----- Data shown
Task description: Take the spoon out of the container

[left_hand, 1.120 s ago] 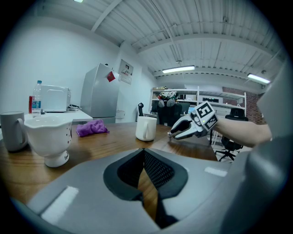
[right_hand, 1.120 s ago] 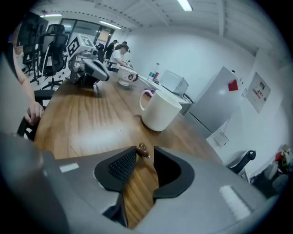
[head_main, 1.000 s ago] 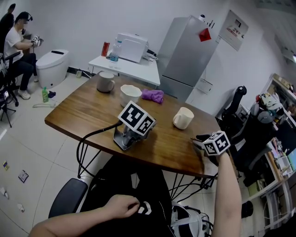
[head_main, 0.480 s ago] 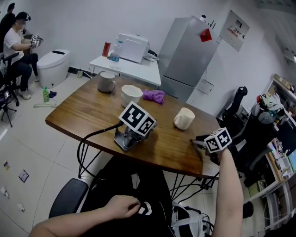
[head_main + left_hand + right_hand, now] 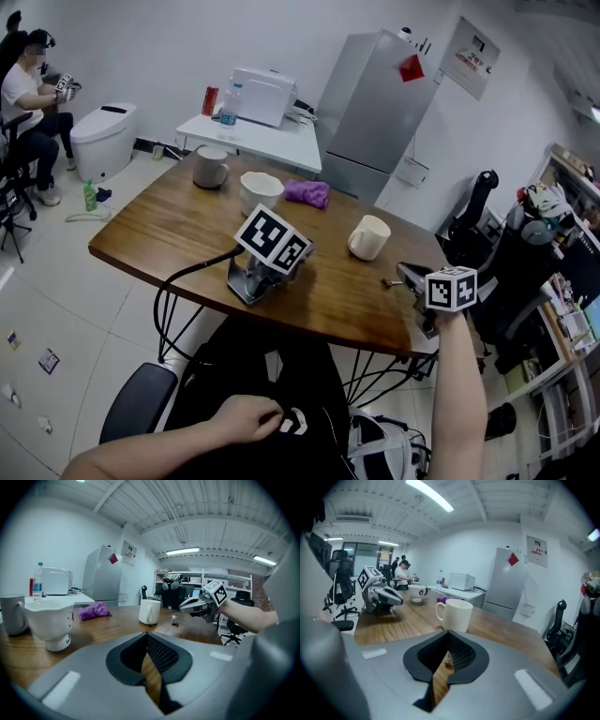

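Spoon (image 5: 385, 281) out on the table (image 5: 159, 239), small and shiny, just beside the cup (image 5: 368, 238) on its near right, not touching it. Lies bare on the wood, in no container. Also visible in the right gripper view as a little round bowl end with a thin handle, below the closed tips and nearer than the cup.

Cup upright, with only white wall visible inside from above. Left of the cup and farther back, a white bowl (image 5: 261, 190) on a foot, its inside plain white as far as can be seen. Between bowl and cup, toward the far edge, a purple cloth (image 5: 308, 193). Farther left of the cup than the bowl, a grey mug (image 5: 210, 167); contents not to be made out.

Just right of the cup, held off the table over its near edge, the right gripper (image 5: 402, 272), tips just beside the spoon and above it. Jaws just closed, pressed together, gripping nothing. Left of the cup and nearer, set down on the table and aimed toward it, the left gripper (image 5: 148, 635). Jaws together too, only bare wood seen in the slot behind the tips. Well apart from it, the left hand (image 5: 248, 417), resting in the lap.
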`<state>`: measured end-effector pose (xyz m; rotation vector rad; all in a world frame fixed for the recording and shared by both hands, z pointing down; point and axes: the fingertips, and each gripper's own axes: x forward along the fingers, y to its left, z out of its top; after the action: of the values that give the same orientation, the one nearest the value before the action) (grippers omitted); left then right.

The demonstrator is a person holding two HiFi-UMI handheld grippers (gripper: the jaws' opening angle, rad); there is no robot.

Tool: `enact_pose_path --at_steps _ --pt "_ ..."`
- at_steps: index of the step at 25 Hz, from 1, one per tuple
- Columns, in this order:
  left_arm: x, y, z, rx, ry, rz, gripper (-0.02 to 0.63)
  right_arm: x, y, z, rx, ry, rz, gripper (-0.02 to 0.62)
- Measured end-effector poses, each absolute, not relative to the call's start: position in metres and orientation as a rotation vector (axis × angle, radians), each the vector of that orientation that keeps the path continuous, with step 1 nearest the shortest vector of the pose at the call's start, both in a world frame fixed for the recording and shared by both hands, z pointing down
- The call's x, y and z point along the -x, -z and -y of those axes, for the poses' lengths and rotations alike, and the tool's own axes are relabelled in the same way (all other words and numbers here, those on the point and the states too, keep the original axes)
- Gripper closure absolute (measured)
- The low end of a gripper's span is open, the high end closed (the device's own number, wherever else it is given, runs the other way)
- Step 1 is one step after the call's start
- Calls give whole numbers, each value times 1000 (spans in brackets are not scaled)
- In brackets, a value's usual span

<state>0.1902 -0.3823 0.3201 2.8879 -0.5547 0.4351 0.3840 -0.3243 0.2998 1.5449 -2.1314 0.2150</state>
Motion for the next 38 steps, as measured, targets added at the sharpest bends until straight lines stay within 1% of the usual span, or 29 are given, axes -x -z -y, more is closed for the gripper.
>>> enact_pose_path --at_steps 7,13,21,30,38 --pt "-188 -319 383 -2888 -433 555 594 -351 -277 313 -1582 -197 2329 592" --pt "-185 -321 383 -2888 -435 554 594 -324 -287 306 -1552 -243 2406 594" --pt "-179 -322 384 -2888 -436 548 594 -313 -295 318 -1588 -303 2444 594" --pt "-181 -321 383 -2884 -434 549 594 -312 -306 328 -1616 -306 2442 594" --pt "-185 -317 383 -2890 -426 547 594 -314 -296 323 -1618 -266 2515 594"
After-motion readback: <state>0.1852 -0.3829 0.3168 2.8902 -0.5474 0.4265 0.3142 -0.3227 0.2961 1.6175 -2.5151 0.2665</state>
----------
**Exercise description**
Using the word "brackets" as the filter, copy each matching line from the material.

**Solution**
- Calls give whole numbers, each value times 1000 (spans in brackets are not scaled)
- In brackets, a value's usual span

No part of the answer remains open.